Another Poem About Roses, etc.

The roses have enjoyed the
Rain so much this year that
I’ve been slamming them all
May in the door, their drowsy

Petal-heavy necks bowing
To my screen door’s guillotine—
Deflowered once weekly and guilty
Of nothing more than growing.

Oh, it’s hard to grow isn’t it? Not
Tall, I mean. Or lost. Or old. No, these
Things aren’t hard, but they’re painful.
And we’ve all had the opportunity to

Suffer: hands bitten by the family
Dog, words exchanged during a fender-
Bender in the Arby’s parking lot, or
Perhaps something so small as giving

Away your heart, then sometime, at a later
Date, having it returned. This is of course
The moment (this last one, I mean) when
It becomes clear that every Fleetwood

Mac song was specifically written for you—
Yes, entire albums, and other things.

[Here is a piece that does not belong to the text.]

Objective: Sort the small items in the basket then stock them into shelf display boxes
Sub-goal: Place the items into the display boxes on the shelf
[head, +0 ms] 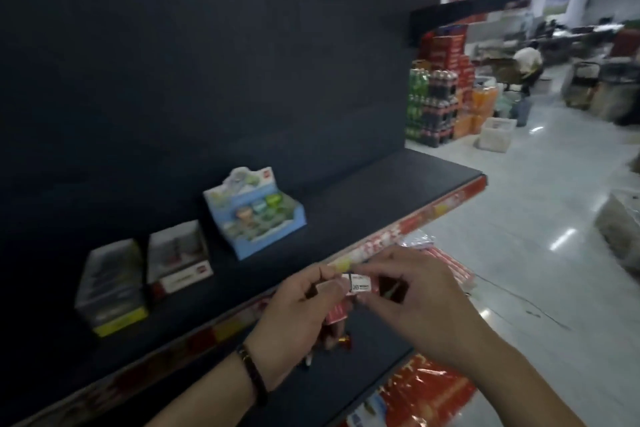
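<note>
My left hand (298, 308) grips a bunch of small items (337, 317), red and white packets, in front of the shelf edge. My right hand (408, 295) pinches a small white packet (362, 284) at the top of that bunch. On the dark shelf (363, 211) stand three display boxes: a blue one (256, 215) with green and blue items, a white and red one (178, 258), and a grey and yellow one (110, 288) at the left. The basket is not in view.
A red price strip (446, 208) runs along the shelf's front edge. Red and clear packaged goods (426, 388) lie on the lower level below my hands. Stacked drink bottles and red cartons (440, 94) stand beyond the shelf end; pale floor (519, 218) opens to the right.
</note>
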Demonstrator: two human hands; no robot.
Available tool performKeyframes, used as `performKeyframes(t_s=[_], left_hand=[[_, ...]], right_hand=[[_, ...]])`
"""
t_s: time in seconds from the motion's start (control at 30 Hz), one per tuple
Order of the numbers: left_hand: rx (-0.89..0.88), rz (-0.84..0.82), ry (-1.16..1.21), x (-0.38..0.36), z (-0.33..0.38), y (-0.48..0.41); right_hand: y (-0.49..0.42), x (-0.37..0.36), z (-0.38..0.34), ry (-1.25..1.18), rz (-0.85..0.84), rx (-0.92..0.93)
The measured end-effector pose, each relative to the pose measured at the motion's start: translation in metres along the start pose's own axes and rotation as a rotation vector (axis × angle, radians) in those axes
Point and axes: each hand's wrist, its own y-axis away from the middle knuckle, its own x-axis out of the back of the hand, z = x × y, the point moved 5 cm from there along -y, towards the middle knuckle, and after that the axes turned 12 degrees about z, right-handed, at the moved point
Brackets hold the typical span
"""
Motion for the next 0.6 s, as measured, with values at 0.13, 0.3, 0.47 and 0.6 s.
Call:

What
Other things do I mean? Well, things like
Care. And self-care. And caring. And

When we actively care we begin to notice
Synchronicities, like how our friend Karen
Has the word “care” in her name, and though
We’ve been speaking her name aloud for

Decades we’ve somehow never heard it
From our own mouths. With our own ears.
The kind of growth where we start to see
Things we haven’t before, capable of

Feeling things we couldn’t—the type where,
In the lonely depths of mid-February
Our eyes open at 3:15 AM and, exhausted
From pain, for a moment—just a moment!—

We glimpse at the process of forgiveness.
Oh dog-bitten fingers! Oh tender, broken-
Hearted adults! Oh plastic fender-bendered
Bumpers, the estimate is $2,200. All

Painful! But back to the roses slamming
Their heads in the door. They make it seem
Almost too easy. Sweetly-scented hydras
Surrendering their surfeit of skulls—

Twenty-eight more, no thirty—safely
Knowing the heart is buried deep within
The watered, black soil, the sun glowing
Reliably, forever, far above any frost line,

While we, with sincerest intentions,
Attend to our indescribably human work—
Putting on shoes each morning, eating our
Breakfast, and closing the door behind us.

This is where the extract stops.